A deep winter freeze in the US South that shut wells and oil refineries in Texas bolstered US oil prices.

Bitcoin briefly topped $US50,000; it was trading at about $US48,500 near 8.45am AEDT on bitstamp.net. MicroStrategy said it would borrow more money to buy more of the cryptocurrency.

“Reflationary assets continued their upside momentum,” Axi’s Stephen Innes said in a note. “Democrats will increase their focus on the stimulus bill with the impeachment trial for Trump now in the rear window.”

“In what seems like the simplest argument to buy stocks, a sooner return to post-COVID world, the reflation trade has been running wild,” Oanda’s Edward Moya said. “After making fresh record highs, the S&P 500 index pared gains but have stabilised after Fed’s Esther George noted the rise in yields is not concerning but that they will keep watching.”

Morgan Stanley has lifted its forecast for US economic growth for 2021 to 6.5 per cent, reflecting pandemic relief money that most consumers have been saving because of lockdowns. It’s also wary of a potential acceleration in inflation.

“The speed and strength of the demand recovery will put a strain on the supply side, which has limited time to respond, and accelerated labour market restructuring will likely push the natural rate of unemployment higher in the near term,” Morgan Stanley said. “Against this backdrop, inflationary pressures will build up very quickly” in line with the Fed’s stated policy goals.

In a note TD Securities said it is looking for the yield on the US 10-year to rise toward 1.45pc later this year; though it’s taking “profits on the shorts as the risk-reward is not as compelling. We think that [Fed chairman Jerome] Powell will reiterate next week that the Fed is in no rush to exit”.

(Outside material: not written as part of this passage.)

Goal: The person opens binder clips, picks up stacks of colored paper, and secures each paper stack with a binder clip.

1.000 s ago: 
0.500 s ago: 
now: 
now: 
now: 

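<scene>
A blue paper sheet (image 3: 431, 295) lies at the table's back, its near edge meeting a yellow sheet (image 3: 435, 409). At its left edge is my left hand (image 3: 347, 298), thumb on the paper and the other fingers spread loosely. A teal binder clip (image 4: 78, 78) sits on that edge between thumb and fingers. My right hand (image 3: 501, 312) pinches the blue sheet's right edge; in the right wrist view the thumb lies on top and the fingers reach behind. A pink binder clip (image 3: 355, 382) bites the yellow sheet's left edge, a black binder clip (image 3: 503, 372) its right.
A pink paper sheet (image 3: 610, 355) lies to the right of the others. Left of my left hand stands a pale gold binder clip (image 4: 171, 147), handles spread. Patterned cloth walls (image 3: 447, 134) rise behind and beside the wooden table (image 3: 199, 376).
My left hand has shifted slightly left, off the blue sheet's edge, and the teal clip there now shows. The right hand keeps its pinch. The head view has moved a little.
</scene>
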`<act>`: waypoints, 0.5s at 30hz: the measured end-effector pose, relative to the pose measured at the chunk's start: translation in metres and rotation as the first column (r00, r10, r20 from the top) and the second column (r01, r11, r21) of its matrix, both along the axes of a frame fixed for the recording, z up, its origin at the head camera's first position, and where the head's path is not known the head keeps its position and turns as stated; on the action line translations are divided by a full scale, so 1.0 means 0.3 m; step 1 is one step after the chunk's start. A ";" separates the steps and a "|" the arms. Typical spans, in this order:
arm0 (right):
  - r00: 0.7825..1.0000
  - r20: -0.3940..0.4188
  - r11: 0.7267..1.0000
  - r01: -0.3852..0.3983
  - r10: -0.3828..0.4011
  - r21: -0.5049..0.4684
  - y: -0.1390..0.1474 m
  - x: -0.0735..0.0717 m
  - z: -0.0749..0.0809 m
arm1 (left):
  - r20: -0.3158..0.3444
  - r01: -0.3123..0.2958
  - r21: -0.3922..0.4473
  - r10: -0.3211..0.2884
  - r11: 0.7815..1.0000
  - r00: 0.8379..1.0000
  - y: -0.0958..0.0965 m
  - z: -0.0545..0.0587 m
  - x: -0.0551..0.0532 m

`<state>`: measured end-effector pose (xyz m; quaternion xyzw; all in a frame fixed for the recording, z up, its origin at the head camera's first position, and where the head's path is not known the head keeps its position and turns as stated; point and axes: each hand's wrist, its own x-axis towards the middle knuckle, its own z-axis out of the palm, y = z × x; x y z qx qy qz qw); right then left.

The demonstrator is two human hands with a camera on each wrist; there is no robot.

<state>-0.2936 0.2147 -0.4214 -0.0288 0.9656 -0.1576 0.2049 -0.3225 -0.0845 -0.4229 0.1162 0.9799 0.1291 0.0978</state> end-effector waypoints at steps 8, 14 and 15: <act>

TD also said it thinks there are three potential circuit breakers on US yields: real rates have started moving higher; primary mortgage rates have starting rising; and, global rates are staying low, reflecting ongoing COVID related challenges.

NAB’s Rodrigo Catril said “The reflation trade appears to be stepping into (another) high gear”. “The move up yields is probably making investors nervous about the 30-year Bund and 15-year Gilt sales due to take place tonight while in the US the recent rise in rates might have been exacerbated recently by mortgage-related ‘convexity’ hedging – the higher rates go, the more hedging that needs to be done, which puts further upward pressure on rates.”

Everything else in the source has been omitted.